Nathalie estaba sentada a su mesa, en su despacho. Desde la primera mañana de su vuelta, había tenido que enfrentarse a algo terrible: el calendario. Por respeto, nadie había tocado sus cosas. Y nadie había pensado en lo violento que sería para ella descubrir sobre su mesa la fecha, detenida en el tiempo, de su último día antes de la tragedia. Esa fecha, dos días antes del accidente de su marido. En esa página, aún estaba vivo. Cogió el calendario y empezó a pasar las hojas. Los días desfilaron ante sus ojos. Desde la muerte de François, le había parecido que cada día tenía un peso inmenso. Ahí, en pocos segundos, al pasar las hojas de los días, podía observar de manera concreta el camino recorrido. Todas esas hojas, y ella seguía ahí. Y ahora era hoy.
Y llegó el día en que hubo un nuevo calendario.
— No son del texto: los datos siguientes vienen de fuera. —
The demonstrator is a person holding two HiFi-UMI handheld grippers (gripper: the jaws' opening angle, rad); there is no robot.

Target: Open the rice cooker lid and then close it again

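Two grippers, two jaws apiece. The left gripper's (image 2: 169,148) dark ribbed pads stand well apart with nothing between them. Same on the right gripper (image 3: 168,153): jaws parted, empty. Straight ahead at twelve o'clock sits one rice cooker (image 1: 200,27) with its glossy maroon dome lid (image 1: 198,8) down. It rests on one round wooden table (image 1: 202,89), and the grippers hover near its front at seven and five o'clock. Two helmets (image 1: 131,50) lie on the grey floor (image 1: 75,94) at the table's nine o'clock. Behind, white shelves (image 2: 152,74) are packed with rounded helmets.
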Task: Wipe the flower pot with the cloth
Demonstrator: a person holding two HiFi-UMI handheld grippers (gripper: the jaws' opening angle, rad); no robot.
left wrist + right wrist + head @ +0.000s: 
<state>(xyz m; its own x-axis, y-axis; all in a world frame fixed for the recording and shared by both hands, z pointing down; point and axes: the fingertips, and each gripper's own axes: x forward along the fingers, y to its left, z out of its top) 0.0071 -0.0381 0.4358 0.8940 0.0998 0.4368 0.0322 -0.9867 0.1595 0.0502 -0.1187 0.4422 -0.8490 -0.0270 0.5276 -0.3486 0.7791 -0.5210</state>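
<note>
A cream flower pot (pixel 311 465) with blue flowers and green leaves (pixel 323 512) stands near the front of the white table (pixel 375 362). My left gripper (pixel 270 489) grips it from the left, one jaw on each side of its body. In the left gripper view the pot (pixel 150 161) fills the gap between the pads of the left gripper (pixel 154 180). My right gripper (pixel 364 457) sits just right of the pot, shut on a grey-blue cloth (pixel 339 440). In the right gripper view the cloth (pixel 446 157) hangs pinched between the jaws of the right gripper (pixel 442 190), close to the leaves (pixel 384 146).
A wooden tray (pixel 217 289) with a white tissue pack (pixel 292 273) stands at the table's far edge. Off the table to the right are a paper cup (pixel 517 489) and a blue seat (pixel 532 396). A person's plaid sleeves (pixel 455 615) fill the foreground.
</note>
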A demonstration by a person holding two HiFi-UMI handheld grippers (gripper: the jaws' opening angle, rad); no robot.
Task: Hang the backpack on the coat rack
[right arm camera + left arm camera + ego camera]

Hacía varios meses que Nathalie se había reincorporado al trabajo. Se había entregado a ello de una manera que algunos juzgaban excesiva. El tiempo parecía retomar su curso. Todo volvía a empezar: la rutina de las reuniones y lo absurdo de esos expedientes que se numeran como si no fueran más que una sucesión de elementos desprovistos de la más mínima importancia. Y el absurdo llevado a su máximo exponente: los expedientes nos sobrevivirán. Sí, eso es lo que se decía Nathalie, mientras archivaba documentos. Que todo ese papeleo era superior a nosotros en muchos aspectos, que no estaba sujeto a la enfermedad, a la vejez ni a ningún accidente. Ningún expediente moriría atropellado al ir a correr un domingo.